独身アラフォー非モテ男の婚活日誌

友達なし彼女なしのアラフォー非モテ男による婚活活動日誌

第十一話 はじめてのカップル成立(その9)

男女別れて席に座り、希望の異性の番号を紙に書いて司会の人に渡した。自分が書いたのは、当然、遠坂さん、ポニーテールの人、そしてもう一人いた可愛い女性。ただ、遠坂さん以外は反応がなかったので、可能性はほとんど無いと思う。そして遠坂さんはよく分からない。何で自分に話しかけてきたのか、未だに分からなかった。5分くらい待っただろうか。司会の人からカップルの発表があった。今日のカップルは3組だそうだ。20人いて3組ならカップル率は結構高い気がする。それでも、14人は収穫なしなので、カップルになれなかったら落ち込むと思う。そんなことを考えていたら、自分の番後が呼ばれた。えっ。次に呼ばれた女性の番号は遠坂さんの番号だった。マジ!?とりあえず、イスから立ち上がると、遠坂さんも立ち上がっていた。聞き間違えではないらしい。司会者は、おめでとうございます、とか言っていて、周りの人たちは拍手してくれている。未だに信じられなかった。とりあえずイスに座る。残りの番号が呼ばれているが頭に入ってこなかった。そうか、とうとうカップルになれたんだ。ただ、気をつけないといけないのは、まだ知り合ったばかりで、全然、彼女でも何でもないということ。どこかのサイトに書いてあったし、2ちゃんねるにも書いてあった気がする。馴れ馴れしいことはしない様にしないといけない。そもそも、あの遠坂さんに馴れ馴れしいことなんて出来ると思えない。関係というか距離感としては、4seenの合コンで知り合った木村さんと同じくらいと思えばいいのかも。遠坂さんとはまだ連絡先すら交換してないけど。そうだ、この後どうしよう。まだ、晩御飯には早い時間だから、ご飯を食べる訳にもいかないし。確か近くに喫茶店があったから、そこに行こう。もちろん、遠坂さんが行きたいところがあれば、サブウェイでもラーメン屋でもどこでも行くけど。カップルの発表や預けた荷物の返却とかが終わって解散になった。カップルになった6人を除き、女性、男性の順で退室していく。あの身体の大きな女性も他の女性と一緒に退室していった。そして、いよいよ自分たちの番になった。6人で一緒にエレベーターに乗ってビルを出る。あんまりというかほとんど会話はない。
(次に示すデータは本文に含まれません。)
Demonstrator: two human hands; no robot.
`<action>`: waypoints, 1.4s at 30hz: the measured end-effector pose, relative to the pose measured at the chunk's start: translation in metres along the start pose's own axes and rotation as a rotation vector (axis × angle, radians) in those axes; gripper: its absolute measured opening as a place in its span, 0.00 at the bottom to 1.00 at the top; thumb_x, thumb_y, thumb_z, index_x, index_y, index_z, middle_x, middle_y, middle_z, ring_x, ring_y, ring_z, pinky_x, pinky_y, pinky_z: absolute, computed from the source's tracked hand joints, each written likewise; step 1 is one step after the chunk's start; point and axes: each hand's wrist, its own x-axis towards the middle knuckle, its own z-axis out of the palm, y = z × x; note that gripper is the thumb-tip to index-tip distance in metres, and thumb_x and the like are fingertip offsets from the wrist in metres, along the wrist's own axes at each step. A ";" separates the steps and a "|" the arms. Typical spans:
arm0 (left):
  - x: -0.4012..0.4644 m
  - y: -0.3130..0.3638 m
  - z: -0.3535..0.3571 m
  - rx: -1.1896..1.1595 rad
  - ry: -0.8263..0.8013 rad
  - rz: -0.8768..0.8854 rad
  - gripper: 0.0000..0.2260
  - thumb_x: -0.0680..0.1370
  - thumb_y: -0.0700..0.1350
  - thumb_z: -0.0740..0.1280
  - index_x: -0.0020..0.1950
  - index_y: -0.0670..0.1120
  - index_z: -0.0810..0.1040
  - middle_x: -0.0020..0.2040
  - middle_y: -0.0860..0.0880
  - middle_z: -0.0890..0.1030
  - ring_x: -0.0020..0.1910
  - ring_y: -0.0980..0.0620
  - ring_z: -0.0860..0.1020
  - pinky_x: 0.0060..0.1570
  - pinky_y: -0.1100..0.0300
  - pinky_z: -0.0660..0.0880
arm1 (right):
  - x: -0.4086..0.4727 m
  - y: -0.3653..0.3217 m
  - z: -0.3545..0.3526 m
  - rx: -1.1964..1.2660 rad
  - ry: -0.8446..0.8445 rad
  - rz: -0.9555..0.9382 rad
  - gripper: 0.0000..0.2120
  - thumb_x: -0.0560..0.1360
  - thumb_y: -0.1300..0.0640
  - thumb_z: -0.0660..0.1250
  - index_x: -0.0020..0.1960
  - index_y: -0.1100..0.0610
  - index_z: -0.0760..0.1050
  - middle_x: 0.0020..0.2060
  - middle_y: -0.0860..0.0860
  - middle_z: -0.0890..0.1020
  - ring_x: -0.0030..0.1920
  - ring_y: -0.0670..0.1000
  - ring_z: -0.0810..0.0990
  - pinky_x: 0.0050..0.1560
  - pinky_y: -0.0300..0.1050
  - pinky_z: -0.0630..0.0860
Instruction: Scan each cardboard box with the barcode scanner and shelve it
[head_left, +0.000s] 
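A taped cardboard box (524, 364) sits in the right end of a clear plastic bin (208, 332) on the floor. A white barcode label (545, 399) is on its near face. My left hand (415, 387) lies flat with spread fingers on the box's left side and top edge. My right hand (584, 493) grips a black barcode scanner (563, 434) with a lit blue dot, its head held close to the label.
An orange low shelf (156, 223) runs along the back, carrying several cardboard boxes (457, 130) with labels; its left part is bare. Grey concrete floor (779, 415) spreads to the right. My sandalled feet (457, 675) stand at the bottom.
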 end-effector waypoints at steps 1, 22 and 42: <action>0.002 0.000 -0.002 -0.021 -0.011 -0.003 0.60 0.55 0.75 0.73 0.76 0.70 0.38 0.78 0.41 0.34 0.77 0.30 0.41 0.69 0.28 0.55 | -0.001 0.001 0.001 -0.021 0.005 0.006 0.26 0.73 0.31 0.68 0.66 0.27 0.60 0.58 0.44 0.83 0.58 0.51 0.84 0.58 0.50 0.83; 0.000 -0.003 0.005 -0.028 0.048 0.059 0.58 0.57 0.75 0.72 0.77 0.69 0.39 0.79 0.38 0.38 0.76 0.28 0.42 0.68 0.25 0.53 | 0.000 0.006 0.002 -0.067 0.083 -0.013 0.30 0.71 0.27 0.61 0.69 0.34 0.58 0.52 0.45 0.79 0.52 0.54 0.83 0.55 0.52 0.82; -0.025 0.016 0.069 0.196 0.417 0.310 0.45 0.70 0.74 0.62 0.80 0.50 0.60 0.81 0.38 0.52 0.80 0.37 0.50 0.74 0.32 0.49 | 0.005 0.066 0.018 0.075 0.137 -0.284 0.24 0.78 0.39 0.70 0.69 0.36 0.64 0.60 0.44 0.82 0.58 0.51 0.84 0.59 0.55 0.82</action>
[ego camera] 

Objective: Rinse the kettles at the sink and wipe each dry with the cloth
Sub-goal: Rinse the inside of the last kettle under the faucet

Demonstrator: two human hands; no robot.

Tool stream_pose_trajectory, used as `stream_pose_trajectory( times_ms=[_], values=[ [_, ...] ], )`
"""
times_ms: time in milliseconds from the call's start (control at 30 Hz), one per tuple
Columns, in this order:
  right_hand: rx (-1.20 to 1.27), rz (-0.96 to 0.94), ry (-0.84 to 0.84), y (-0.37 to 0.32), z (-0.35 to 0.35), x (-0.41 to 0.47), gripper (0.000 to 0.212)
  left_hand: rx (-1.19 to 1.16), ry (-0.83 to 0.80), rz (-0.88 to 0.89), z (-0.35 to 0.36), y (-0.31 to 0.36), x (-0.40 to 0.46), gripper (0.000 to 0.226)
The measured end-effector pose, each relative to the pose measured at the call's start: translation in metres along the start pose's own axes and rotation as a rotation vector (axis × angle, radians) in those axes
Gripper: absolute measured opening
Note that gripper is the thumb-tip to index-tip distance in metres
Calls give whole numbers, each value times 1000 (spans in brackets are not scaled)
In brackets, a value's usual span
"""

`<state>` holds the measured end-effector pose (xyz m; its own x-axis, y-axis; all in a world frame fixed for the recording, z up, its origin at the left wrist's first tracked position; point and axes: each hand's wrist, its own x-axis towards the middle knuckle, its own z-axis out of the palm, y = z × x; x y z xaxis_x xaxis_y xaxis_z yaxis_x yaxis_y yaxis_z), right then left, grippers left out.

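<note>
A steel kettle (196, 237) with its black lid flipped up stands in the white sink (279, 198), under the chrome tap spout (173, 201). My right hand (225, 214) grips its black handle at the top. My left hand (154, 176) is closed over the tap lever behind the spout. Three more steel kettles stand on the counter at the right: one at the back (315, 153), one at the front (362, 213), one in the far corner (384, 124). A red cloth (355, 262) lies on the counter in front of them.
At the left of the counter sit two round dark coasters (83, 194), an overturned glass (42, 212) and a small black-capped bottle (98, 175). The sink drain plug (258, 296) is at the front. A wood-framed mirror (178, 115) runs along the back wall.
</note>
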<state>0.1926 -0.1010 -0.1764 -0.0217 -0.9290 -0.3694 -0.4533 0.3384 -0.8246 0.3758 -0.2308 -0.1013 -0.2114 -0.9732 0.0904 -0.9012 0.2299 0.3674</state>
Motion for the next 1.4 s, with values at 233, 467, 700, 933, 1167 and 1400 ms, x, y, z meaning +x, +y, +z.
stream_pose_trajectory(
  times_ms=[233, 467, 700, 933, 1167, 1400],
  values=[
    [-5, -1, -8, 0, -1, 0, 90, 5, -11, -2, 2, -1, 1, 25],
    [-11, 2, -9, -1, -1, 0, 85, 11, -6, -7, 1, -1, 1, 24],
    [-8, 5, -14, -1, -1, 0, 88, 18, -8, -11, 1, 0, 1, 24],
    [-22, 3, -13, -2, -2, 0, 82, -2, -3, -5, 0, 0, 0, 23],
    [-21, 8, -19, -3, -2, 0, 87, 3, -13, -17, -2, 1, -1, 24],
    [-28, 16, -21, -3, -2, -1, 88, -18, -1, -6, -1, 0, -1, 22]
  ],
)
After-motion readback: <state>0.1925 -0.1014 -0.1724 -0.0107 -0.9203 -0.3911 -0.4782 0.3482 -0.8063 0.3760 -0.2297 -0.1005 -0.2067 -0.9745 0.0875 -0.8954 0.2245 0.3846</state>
ビルを出た後で、遠坂さんから「これからどうします?」と聴かれたので、「近くの喫茶店に行きましょう」と言ってとりあえず喫茶店に行くことにした。そして喫茶店に入ったらさっき別れた2組のカップルもいた。みんな考えることは同じらしい。二人ともアイスティーを頼んで空いているテーブルに座った。座ったけど、目の前に遠坂さんがいると、緊張して全然くつろげない。えーと、何かしゃべらなきゃ。そうだ、気になっていたことを訊いてみよう。
「あの〜、一つ訊いていいですか?」
「何でもきいてもらっていいですよ」
「何でボクを選んだんですか?」
「・・・年収が一番高かったからよ」
「あ、そうですか」
なんか身も蓋もない感じだな。まあ、ハッキリしていていいけど。今回は単に知り合うきっかけとだけ考えて、これから仲良くなっていけばいいんだよな。
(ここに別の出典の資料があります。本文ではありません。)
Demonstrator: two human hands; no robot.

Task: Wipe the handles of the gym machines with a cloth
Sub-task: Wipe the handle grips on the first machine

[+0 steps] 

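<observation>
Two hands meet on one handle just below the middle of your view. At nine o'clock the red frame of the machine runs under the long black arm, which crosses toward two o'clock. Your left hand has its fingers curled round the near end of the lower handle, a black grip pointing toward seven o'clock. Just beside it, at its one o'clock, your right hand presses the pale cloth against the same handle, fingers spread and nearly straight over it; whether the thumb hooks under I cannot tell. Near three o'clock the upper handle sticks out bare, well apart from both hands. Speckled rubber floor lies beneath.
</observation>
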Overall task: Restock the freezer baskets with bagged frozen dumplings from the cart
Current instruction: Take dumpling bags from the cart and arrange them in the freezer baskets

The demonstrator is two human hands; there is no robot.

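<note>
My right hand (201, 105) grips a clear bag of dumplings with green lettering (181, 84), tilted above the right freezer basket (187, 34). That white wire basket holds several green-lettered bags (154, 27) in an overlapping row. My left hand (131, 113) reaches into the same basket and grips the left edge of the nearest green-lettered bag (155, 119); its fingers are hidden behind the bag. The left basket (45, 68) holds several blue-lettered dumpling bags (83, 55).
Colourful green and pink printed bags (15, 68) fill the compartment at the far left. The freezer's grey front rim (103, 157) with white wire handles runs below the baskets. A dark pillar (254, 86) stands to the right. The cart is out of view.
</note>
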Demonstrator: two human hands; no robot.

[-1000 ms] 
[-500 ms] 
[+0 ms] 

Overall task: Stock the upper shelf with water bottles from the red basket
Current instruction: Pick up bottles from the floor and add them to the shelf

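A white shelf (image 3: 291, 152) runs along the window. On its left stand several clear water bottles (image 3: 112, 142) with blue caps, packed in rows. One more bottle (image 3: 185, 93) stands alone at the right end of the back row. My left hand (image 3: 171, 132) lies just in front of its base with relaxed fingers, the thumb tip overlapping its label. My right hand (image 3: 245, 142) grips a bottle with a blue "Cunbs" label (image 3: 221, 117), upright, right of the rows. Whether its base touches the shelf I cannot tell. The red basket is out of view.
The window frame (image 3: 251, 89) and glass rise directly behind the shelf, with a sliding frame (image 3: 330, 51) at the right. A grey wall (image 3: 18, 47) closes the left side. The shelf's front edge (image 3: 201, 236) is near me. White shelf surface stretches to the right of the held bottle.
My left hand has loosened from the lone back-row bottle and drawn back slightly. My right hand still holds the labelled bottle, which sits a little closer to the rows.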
その後、遠坂さんがほとんど一方的にしゃべり続けて、気づいたら日が傾きかけていた。それで、そろそろ帰りましょうとなって、連絡先を交換して、駅まで一緒に歩いて行ってお別れとなった。残念なことに遠坂さんはこれから忙しくなるので、しばらく会えないそうだ。時間が取れたら連絡してくれることになった。待ち遠しいなぁ。仲良くなったら、手をつないだり腕を組んだりするんだろうか。よくアニメで腕を組んで胸が当たってみたいなシーンがあるけど、遠坂さんなら間違いなく当たりそうだ。駅で遠坂さんとお別れした後は明るい未来に胸を躍らせながら家に帰った。
 
それから2週間、遠坂さんからの連絡は何もなかった。フェードアウト(※)という言葉が頭をよぎり始めていた。
 
※ 連絡が途絶えることによる関係の自然消滅。